Roland Barthes, la gran figura francesa del siglo XX, el gran anárquico intelectual y capitán del pelotón de fusilamiento del fascismo de la lengua, comentaba para una entrevista en Le Figaro en 1974 que «la literatura ha sido un objeto definido históricamente por un cierto tipo de sociedad. Al cambiar, ineluctablemente, sea en un sentido revolucionario, sea en un sentido capitalista (porque la muerte de los objetos de la cultura no hace distinciones entre regímenes), la literatura pasa: podrá abolirse completamente o modificarse a tal punto sus condiciones de producción, de consumo y de escritura, en resumen, su valor, que será necesario cambiarle el nombre».
Y añade que la causa era evidente. «Un público frágil, infiel, minado por la cultura de masas, que no es literario: los grandes mantenedores de literatura se alejan: desaparecidos Aragón y Malraux, no habrá más “grandes escritores”; la ideología Nobel se ve obligada a refugiarse en los autores pasatistas, e incluso a ésos hay que sostenerlos por la ola política», dice Barthes.
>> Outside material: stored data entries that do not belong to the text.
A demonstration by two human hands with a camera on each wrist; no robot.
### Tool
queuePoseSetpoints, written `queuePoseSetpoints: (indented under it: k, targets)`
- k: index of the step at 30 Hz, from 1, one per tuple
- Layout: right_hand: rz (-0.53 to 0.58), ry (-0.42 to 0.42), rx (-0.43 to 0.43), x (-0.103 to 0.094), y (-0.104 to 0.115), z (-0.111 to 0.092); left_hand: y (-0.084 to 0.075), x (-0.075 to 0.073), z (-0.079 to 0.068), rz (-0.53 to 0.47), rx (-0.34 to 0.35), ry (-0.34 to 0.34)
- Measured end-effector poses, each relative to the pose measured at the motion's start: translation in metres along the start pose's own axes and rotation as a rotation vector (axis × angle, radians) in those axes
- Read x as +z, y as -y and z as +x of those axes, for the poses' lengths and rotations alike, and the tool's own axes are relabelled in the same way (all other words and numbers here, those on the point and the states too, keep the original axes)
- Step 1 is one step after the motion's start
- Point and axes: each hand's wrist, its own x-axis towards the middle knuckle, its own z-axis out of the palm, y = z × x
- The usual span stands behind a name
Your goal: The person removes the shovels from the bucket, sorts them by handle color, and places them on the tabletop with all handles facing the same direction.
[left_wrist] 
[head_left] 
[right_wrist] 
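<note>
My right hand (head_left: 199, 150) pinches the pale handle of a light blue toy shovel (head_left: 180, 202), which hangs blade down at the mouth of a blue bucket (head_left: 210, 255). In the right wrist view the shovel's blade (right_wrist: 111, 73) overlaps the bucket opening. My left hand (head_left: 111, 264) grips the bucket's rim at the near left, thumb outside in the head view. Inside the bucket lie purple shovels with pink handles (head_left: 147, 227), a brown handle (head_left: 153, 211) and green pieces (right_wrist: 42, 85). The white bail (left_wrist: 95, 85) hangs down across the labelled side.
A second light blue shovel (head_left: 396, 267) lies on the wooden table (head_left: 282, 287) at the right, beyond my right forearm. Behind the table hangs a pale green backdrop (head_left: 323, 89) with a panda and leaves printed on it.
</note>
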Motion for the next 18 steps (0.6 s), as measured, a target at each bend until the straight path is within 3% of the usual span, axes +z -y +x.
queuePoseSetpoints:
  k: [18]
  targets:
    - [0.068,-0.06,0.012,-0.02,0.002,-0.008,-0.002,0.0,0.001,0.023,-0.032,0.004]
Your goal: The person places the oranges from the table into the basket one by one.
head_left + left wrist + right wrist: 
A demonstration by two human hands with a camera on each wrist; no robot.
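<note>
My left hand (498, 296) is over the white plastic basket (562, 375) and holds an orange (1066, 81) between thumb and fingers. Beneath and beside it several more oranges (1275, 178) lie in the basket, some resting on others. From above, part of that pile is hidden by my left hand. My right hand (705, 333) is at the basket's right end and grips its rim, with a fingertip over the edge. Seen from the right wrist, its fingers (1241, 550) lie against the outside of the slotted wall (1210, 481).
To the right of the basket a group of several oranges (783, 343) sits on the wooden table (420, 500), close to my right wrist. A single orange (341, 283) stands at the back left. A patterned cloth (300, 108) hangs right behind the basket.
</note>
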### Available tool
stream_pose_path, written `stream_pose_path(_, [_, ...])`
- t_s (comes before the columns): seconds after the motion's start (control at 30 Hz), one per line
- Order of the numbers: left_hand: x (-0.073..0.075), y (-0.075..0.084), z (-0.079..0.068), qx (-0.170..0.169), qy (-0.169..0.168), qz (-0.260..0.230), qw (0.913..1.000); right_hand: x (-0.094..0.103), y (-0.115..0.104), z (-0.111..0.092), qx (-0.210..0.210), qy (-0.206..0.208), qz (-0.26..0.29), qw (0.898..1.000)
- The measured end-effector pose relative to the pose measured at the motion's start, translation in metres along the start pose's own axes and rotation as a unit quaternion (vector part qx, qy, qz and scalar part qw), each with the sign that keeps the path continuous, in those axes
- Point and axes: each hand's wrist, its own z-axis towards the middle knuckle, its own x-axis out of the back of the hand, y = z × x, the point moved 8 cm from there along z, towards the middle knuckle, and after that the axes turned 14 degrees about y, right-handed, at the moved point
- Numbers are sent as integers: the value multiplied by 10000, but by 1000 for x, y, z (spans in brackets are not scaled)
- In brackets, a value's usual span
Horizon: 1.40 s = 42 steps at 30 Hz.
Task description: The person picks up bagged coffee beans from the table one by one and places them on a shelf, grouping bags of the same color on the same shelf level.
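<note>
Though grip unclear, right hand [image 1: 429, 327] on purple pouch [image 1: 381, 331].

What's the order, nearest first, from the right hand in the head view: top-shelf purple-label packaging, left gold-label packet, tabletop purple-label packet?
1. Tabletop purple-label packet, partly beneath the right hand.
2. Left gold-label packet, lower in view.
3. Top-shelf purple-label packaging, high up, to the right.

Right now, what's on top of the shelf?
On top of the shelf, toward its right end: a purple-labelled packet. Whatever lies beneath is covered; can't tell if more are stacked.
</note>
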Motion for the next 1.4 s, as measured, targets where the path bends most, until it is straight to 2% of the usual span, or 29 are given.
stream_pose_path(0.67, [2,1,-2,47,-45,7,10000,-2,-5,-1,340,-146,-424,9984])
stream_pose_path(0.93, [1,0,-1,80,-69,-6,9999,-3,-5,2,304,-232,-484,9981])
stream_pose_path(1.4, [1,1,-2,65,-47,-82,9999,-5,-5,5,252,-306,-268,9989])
No cabe duda que de aquellas denuncias de Barthes hace ya medio siglo se mantiene la vigencia plena y el conflicto existencial de la literatura ha alcanzado su punto más álgido. Deambulamos esa delgada línea que pareciera condenar a la abolición final de la literatura, aún cuando ella esté destinada a no acabar porque es fruto del solitario pensamiento del hombre, y nunca se podrán silenciar nuestros pensamientos pues es una función biológica. La cuestión sería más bien ¿qué es lo que alimenta al acto de pensar? y ahí, sin duda, entendemos que se enfrenta un proceso parcial de abolición literaria porque el nuevo tiempo, el de “la cultura de masas”, ya no es y quizá nunca más el de la liturgia, casi erótica, que es el leer y escribir. Y si se escribe es para exponer la fragilidad intelectual de esta generación que a su vez heredarán aquellas por venir.
De la cultura de masas que posee hoy a la sociedad y a la que no podemos enfrentar convencionalmente, como si se tratase de una competencia de marketing entre lo trascendental y lo fútil, habrá de preocuparnos el sentido de la vida que se impone y donde está ausente el “quo vadis?” ante la incertidumbre del futuro. La exacerbación del carpe diem romano, si bien nos aleja del miedo traumático de la muerte, y nos centra en un hoy vacío que no se preocupa de trascender ese gran milagro, único e irrepetible, de nuestras vidas, deja como consecuencia esta sociedad amorfa en la que estamos muy conectados digitalmente en las redes, pero desconectados a plenitud como nuestro propio “yo” que siempre tiene como eslabón de unión el pensamiento y la belleza que nos rodea expresada en verbo.
Hace poco en un intercambio epistolar digital comentaba con un joven estudiante de comunicación social, Diego Lopera, por quien tengo amplio respeto intelectual, sobre esta cuestión de la abolición de la literatura. Pese a su joven edad, he admirado en él su intento de resistir y persistir en la literatura y sus propias reflexiones me permitieron ver la perspectiva menos catastrófica de las nuevas generaciones, víctimas expiatorias de la cultura de masas digital, esa que sustituyó los libros por breves relatos con música de fondo o resúmenes generados por la inteligencia artificial en los buscadores de internet.
Lopera me señalaba que “la abstención de muchos jóvenes a leer no hace menos importante el hábito de la lectura, y hacer tanto énfasis en eso diciéndole a los jóvenes que no leen como un regaño puede perjudicar” y añadía que ante el vacío existencial e intelectual del presente no habría por qué preocuparse tanto, pues “la fragilidad y la complejidad de la vida humana ha sido la fuente de inspiración de muchas de las mejores obras de nuestra historia”. Y sin duda, eso no acabará por lo que siempre habrá una fuente donde afilar el grafito.
Así pues, frente al apocalíptico juicio final que parece afrontar la literatura, apostemos a explorar desde la soledad de nuestro pensamiento al alma mater de la vida que es la belleza trascendental que nos rodea. En el recorrido de esa soledad encontraremos la plenitud a la que cantaba Rimbaud y haremos posible que, por los siglos de los siglos, perdure el difícil arte de escribir y poetizar nuestra vida y nuestro mundo.